Brief: Starting with the line that contains "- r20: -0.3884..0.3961" and stopping after the line that contains "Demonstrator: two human", return each line below exactly as written, with no others.

[Data excerpt Boundary: Start]

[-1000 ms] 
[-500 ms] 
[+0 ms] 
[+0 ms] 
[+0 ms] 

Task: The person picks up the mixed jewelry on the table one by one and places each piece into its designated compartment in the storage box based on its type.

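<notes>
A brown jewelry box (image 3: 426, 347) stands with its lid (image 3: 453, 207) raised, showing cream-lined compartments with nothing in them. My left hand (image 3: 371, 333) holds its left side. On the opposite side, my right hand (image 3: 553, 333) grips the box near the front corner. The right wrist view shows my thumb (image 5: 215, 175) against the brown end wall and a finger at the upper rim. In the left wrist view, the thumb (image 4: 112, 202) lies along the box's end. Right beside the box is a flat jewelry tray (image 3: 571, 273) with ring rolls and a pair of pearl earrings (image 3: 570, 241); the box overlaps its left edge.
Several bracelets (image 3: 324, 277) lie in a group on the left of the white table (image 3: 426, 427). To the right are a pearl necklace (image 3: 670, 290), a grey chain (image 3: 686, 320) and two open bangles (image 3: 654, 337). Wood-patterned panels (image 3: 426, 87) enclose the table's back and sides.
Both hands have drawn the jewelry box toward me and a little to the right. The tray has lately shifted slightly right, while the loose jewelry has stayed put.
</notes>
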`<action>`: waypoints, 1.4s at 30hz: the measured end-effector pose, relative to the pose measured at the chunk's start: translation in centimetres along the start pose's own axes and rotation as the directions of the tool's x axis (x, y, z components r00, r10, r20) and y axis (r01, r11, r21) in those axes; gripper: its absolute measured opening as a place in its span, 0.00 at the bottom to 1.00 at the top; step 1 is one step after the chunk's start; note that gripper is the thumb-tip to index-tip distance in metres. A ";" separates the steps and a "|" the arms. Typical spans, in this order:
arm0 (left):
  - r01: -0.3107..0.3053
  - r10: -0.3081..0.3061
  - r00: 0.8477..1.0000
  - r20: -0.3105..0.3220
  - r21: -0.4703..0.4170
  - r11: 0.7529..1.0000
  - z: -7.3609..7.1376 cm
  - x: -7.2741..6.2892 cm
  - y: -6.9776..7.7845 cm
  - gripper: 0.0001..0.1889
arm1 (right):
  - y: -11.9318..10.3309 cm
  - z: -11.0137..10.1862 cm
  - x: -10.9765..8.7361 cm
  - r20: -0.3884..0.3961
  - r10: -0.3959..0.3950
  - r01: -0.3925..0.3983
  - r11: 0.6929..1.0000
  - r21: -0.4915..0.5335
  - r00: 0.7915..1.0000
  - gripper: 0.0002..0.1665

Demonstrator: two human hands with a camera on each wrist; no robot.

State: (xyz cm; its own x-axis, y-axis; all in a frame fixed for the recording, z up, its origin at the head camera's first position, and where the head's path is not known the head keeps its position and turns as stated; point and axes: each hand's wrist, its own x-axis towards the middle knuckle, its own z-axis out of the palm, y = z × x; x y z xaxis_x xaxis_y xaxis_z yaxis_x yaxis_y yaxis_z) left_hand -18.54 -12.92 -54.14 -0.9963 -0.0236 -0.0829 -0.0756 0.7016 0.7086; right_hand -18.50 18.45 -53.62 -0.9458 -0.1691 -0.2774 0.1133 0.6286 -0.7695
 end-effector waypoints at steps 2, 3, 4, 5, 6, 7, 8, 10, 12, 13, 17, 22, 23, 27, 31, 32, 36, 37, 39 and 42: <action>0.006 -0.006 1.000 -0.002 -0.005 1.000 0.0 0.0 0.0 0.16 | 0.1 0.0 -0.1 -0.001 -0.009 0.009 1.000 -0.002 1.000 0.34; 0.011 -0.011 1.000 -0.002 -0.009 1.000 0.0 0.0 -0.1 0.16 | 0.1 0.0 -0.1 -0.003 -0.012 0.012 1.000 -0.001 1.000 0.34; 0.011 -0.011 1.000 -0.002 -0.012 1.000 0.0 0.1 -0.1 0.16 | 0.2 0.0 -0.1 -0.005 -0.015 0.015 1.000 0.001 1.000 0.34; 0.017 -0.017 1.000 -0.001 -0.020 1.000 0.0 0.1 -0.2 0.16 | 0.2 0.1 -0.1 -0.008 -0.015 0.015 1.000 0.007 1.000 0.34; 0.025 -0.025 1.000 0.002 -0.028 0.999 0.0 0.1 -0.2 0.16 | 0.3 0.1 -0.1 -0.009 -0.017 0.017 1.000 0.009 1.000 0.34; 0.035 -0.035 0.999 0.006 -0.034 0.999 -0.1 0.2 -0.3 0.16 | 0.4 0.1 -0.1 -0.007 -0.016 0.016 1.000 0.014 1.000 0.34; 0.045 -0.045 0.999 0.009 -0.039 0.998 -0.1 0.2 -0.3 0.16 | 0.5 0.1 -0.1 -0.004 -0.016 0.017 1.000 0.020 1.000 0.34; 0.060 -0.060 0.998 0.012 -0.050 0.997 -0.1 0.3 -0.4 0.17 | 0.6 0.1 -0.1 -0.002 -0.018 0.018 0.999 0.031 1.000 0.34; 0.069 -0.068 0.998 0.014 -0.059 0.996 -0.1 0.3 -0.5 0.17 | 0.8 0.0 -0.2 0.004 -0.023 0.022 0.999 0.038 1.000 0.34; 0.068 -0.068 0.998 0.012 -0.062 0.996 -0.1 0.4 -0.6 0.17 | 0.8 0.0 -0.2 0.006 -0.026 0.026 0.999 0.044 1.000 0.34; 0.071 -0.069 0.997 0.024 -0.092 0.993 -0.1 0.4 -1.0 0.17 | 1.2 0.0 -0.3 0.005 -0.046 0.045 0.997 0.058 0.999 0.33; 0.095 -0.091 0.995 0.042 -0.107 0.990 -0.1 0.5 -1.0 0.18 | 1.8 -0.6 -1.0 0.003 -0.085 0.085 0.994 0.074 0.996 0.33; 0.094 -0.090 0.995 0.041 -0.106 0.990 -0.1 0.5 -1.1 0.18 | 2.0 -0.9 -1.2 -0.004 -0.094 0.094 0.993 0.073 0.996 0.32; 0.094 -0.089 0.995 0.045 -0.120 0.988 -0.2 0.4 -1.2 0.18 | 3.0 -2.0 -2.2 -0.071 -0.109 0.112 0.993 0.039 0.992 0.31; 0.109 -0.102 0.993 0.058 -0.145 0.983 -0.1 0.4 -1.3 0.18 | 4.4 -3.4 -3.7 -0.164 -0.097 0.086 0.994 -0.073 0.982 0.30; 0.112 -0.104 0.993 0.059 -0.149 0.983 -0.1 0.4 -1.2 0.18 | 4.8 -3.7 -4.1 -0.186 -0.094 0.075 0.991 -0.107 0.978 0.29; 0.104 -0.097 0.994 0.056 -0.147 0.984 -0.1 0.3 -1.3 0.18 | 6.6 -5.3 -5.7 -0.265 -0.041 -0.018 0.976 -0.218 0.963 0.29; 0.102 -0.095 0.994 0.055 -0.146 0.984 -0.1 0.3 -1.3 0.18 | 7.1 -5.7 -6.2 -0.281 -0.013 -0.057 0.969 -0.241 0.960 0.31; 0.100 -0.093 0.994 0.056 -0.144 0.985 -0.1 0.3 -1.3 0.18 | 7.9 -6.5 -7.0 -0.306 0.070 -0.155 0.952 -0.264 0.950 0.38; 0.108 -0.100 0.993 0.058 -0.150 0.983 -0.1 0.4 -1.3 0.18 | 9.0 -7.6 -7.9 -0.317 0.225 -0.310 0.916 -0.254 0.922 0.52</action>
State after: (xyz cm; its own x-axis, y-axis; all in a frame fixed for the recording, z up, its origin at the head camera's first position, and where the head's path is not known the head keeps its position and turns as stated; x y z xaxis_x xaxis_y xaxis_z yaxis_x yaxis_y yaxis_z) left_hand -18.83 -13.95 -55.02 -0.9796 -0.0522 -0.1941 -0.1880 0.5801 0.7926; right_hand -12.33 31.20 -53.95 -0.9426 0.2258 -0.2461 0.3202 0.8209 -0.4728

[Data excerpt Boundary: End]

Response to the exercise:
  - r20: -0.3884..0.3961
  - r10: -0.3959..0.3950
  - r01: -0.3925..0.3983
  - r11: 0.6929..1.0000
  - r21: -0.4915..0.5335
  - r00: 0.7915..1.0000
  - gripper: 0.0002..0.1665

Demonstrator: two human hands with a camera on each wrist; no robot.

The exercise calls for nothing more than this answer.